For those who thought the $5.4 billion, nine-year construction project to widen the Panama Canal would be an immediate game-changer for the U.S. logistics and industrial market, there’s likely to be disappointment.
The reasons there’s not much celebration following the June 26 official completion of the project, with the first official transit of a Post-Panamax-size ship to go through the new lock system, are two-fold, and just as confusing as the famous backward sentences: There was more growth than expected, and also less growth than expected.
On the more growth side, the East Coast has for the past two years enjoyed more traffic for reasons that have nothing to do with the canal--shippers, tired of strikes and bottlenecks holding up their cargo unloading on the West Coast, began hedging their bets by sending more to the East Coast ports. The split-up of each coast’s share of cargo has inched closer to 50-50 already, says David Egan, head of the industrial research team at commercial real estate services firm CBRE. The dominance of Long Beach, while strong, has already started to wane, he says, with the West Coast port market share dropped from 57 percent in 2010 to 52 percent in 2015.
“The strikes and changes in supply chain requirements forced the hands of the suppliers, and made them rethink their options,” Egan says. “I think it might get close to equal as time goes on.”
However, on the less growth side, the East Coast ports—though busy with tens of billions of dollars of new port improvements to get ready for these new ships that can handle twice the cargo—just didn’t make the deadline. Dredging projects are still ongoing, or even still on the planning table. The most impactful project that would bring products to the millions of consumers—improvements to the New York/New Jersey port that include the $1.3 billion plan to lift the Bayonne Bridge—is stalled until late 2017.
“I know they have hopes to be the country’s largest port, and it could happen with the ability to reach so much of the population, but they have to get over the bridge obstacle first,” Egan says.
Even the East Coast ports that are closer to their growth goals won’t increase shipping much in the short term, he notes. Miami’s large dredging project may bring more business, but it’s still too far south to attract companies trying to reach the New England and Midwest regions. There are some ports that are seeing massive comparative growth—for example, Savannah, Ga. and Greenville-Spartanburg, S.C.

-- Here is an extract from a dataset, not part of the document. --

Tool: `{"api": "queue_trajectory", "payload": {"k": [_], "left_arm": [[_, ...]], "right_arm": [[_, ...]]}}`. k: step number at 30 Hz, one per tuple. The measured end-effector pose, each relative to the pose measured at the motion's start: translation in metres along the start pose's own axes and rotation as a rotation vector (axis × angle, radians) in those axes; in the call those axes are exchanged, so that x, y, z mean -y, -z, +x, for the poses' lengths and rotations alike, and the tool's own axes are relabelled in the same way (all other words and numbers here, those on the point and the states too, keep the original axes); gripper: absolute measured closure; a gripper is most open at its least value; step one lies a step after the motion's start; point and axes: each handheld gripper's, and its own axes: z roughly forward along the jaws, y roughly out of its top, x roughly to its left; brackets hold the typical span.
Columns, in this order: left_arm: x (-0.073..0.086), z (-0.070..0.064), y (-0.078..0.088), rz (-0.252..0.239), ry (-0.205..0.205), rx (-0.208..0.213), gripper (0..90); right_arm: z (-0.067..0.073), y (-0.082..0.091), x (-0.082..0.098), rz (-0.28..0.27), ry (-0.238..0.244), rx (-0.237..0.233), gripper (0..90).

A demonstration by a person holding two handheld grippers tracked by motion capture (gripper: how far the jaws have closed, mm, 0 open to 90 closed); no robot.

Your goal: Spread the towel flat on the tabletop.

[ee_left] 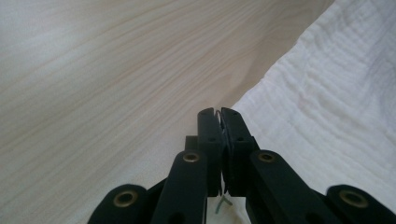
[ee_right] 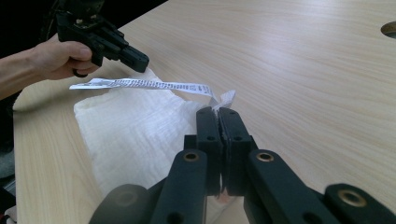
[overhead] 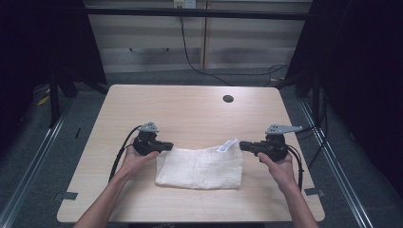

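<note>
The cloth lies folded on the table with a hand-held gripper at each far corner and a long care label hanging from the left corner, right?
Not quite: the label is at the right corner of the cloth, by the right hand-held gripper, as the high view shows. The rest holds.

Both forearms come in from the near edge and angle slightly outward, one to each side. The left hand (overhead: 134, 160) wraps its gripper from below, and the left gripper (overhead: 168, 147) points level toward the right with its jaws pressed together on a corner of the white cloth (overhead: 199, 167). The right hand (overhead: 278, 166) grips in the same way; the right gripper (overhead: 242, 145) points level toward the left, jaws clamped tight on the cloth's opposite far corner. The two grippers face each other, well apart, at about the same depth.
</note>
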Motion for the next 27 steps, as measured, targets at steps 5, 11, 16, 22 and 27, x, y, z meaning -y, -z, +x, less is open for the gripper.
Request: {"api": "queue_trajectory", "payload": {"k": [5,11,16,22,27], "left_arm": [[-0.006,-0.003,0.006,-0.019,-0.015,0.002,88.2],[-0.02,-0.004,0.027,-0.081,-0.007,0.012,88.4],[-0.036,-0.001,0.049,-0.141,-0.013,-0.005,88.4],[-0.071,0.007,0.076,-0.211,-0.023,-0.053,88.4],[-0.111,0.008,0.102,-0.265,-0.055,-0.1,88.5]], "right_arm": [[0.0,0.002,-0.001,-0.004,-0.004,0.005,88.4],[-0.001,0.012,-0.011,-0.027,0.001,0.013,88.6],[-0.005,0.023,-0.028,-0.05,0.017,0.029,88.7],[-0.009,0.028,-0.065,-0.088,0.045,0.039,88.8],[-0.014,0.031,-0.101,-0.137,0.068,0.037,88.8]]}}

Shippers, however, are not yet convinced that these ports are reason enough to make a large shift in delivered freight from the West Coast, Egan says. In fact, most shipping lanes have not yet deployed regular mega-ship service, and current supply chain pressures may keep owners and investors from replacing the current fleets for several years.

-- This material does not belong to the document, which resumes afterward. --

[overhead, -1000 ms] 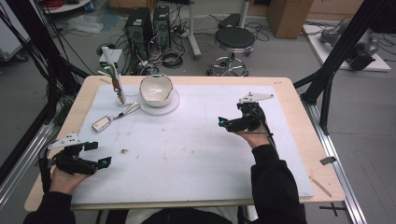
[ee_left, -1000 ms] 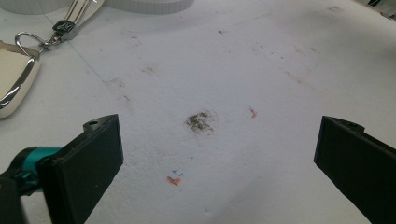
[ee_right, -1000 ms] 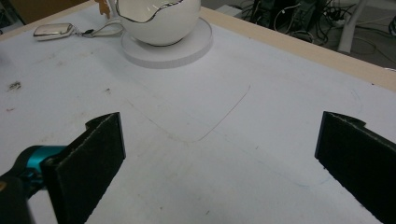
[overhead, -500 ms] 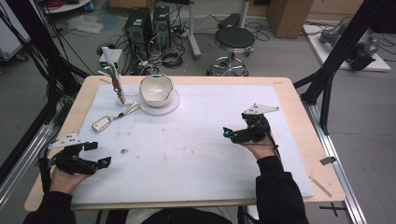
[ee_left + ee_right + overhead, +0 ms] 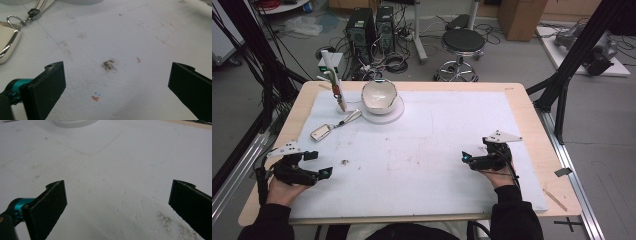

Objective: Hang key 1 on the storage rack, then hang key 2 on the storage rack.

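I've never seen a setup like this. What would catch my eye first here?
Probably the two black two-jaw grippers a person holds low over the white sheet covering the table: the left gripper near the front left corner, the right gripper toward the front right, both with jaws wide apart and empty. Next, the shiny white bowl tilted on a round white plate at the far side, with a small silver clip-on tag to its left.

The high view looks forward and down from above the person's side, taking in the whole table [image 5: 522, 100] and the floor beyond its far edge. Each gripper view sits low and close over the white mat [image 5: 140, 32], facing the far edge; both catch the white plate [image 5: 72, 123] there.
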`<state>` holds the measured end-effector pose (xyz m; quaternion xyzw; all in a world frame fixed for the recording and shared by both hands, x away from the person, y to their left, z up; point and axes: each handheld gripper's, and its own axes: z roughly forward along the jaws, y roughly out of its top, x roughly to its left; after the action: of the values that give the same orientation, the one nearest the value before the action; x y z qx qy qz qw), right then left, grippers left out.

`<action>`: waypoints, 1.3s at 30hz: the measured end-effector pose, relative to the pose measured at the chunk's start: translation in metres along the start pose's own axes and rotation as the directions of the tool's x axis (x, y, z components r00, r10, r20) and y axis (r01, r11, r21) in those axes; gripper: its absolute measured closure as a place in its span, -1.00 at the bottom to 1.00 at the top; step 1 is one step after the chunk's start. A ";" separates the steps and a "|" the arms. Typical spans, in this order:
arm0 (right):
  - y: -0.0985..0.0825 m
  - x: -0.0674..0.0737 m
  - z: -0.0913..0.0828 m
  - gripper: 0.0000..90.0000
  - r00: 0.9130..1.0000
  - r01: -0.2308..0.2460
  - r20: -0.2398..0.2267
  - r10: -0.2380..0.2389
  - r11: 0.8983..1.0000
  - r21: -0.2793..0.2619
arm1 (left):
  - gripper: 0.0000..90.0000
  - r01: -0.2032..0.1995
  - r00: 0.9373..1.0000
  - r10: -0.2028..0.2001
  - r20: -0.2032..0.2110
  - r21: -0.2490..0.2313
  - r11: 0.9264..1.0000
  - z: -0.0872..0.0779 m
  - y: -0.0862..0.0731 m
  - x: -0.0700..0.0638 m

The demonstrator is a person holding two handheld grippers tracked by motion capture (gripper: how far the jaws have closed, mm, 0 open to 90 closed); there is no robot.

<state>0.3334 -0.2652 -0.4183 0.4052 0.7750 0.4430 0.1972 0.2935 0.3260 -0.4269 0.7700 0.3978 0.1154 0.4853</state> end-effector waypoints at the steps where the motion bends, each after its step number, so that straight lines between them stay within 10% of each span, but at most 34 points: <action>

“Even if there’s a one percent gain in new industrial demand for some of these regions, that’s huge, but I think we’re expecting that any future big movement will come near the large population centers, as retailers try to hit consumers in same-day delivery,” he says. “The current market is driven by nimble e-commerce, and I don’t see that changing. If the market does eventually see a downturn, I think e-commerce will get us through, but there won’t be a sudden lurch in deliveries to the East Coast right away. It will balance out more, but it will happen gradually.”